WORK TO COMPLETE :: Restate every line below word for word, but drop each picture.

STORED DATA ::
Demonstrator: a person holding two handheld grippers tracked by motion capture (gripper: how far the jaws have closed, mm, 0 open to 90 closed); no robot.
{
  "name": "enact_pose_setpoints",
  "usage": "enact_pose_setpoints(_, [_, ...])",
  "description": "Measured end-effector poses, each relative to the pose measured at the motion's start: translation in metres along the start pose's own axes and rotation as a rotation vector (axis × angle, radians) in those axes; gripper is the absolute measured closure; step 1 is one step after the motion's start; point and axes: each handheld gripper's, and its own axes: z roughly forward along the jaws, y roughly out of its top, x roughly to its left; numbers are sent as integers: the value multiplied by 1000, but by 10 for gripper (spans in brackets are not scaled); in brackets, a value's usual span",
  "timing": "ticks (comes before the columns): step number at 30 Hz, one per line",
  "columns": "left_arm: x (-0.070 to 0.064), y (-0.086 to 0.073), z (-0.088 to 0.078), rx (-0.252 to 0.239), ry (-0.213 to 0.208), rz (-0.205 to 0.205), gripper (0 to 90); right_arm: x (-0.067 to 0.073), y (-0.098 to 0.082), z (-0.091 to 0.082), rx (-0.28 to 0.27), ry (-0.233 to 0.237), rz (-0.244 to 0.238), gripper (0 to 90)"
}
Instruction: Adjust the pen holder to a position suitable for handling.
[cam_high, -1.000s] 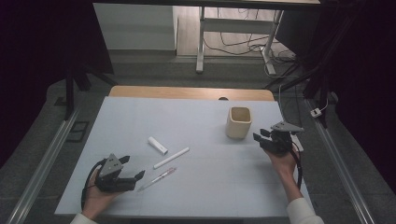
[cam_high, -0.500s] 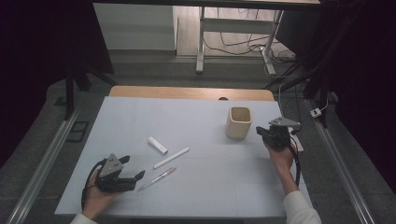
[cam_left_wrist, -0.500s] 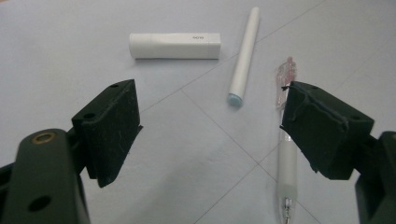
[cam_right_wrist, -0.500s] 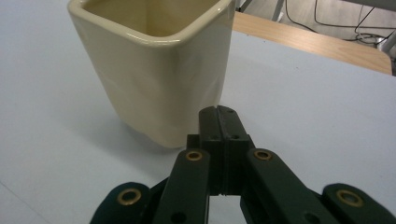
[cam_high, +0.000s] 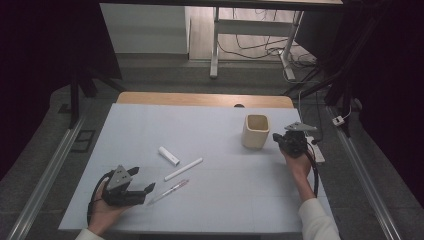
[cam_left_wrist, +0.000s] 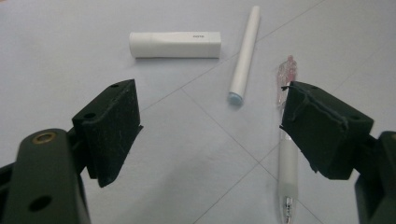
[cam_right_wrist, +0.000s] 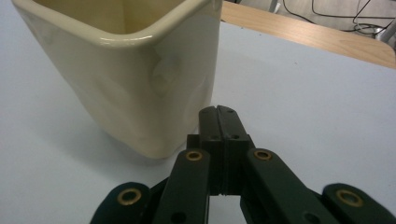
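Pens lie ahead of the left hand-held gripper (cam_left_wrist: 210, 140), jaws apart beside the pen (cam_left_wrist: 287, 154): pickup looks next. Right hand-held gripper (cam_right_wrist: 218, 116), jaws together, sits near the cup (cam_high: 255, 131) at far right.

One cream cup (cam_high: 256, 131), one white tube (cam_high: 169, 155), one white stick (cam_high: 183, 169), one clear pen (cam_high: 169, 191).
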Motion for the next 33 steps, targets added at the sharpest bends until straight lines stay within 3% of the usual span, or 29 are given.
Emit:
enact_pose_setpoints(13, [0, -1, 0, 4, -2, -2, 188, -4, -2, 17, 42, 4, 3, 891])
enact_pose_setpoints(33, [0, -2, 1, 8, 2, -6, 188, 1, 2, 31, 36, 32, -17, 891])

SOLUTION ::
Demonstrator: a person holding two handheld grippers tracked by motion capture (gripper: how far the jaws have closed, mm, 0 open to 90 closed); no robot.
{
  "name": "enact_pose_setpoints",
  "usage": "enact_pose_setpoints(_, [_, ...])",
  "description": "Measured end-effector poses, each relative to the pose measured at the motion's start: translation in metres along the start pose's own axes and rotation as a rotation vector (axis × angle, radians) in those axes; gripper is the absolute measured closure; step 1 is one step after the motion's start; point and axes: each handheld gripper's, and its own axes: z roughly forward along the jaws, y roughly out of its top, x roughly to its left; numbers are sent as integers: the value multiplied by 1000, but by 10 for gripper (spans in brackets are not scaled); in brackets, a value's usual span",
  "timing": "ticks (comes before the columns): step number at 30 Hz, one per line",
  "columns": "left_arm: x (-0.070 to 0.064), y (-0.086 to 0.073), z (-0.088 to 0.078), rx (-0.252 to 0.239), ry (-0.213 to 0.208), rz (-0.205 to 0.205), gripper (0 to 90); right_arm: x (-0.067 to 0.073), y (-0.098 to 0.082), z (-0.091 to 0.082), rx (-0.28 to 0.27), ry (-0.233 to 0.237), rz (-0.244 to 0.238), gripper (0 to 90)"
}
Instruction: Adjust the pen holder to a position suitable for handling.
[cam_high, -1.000s] 
[cam_high, -0.500s] 
[cam_left_wrist, -0.500s] 
[cam_right_wrist, -0.500s] 
[cam_high, +0.000s] 
[cam_left_wrist, +0.000s] 
[cam_right_wrist, +0.000s] 
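Pens lie ahead of the left hand-held gripper (cam_left_wrist: 210, 140), jaws apart beside the pen (cam_left_wrist: 287, 154): pickup looks next. Right hand-held gripper (cam_right_wrist: 218, 116), jaws together, sits near the cup (cam_high: 255, 131) at far right.

One cream cup (cam_high: 256, 131), one white tube (cam_high: 169, 155), one white stick (cam_high: 183, 169), one clear pen (cam_high: 169, 191).
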Motion for the next 33 steps, targets added at the sharpest bends until straight lines stay within 3% of the usual span, or 29 are given.
Emit:
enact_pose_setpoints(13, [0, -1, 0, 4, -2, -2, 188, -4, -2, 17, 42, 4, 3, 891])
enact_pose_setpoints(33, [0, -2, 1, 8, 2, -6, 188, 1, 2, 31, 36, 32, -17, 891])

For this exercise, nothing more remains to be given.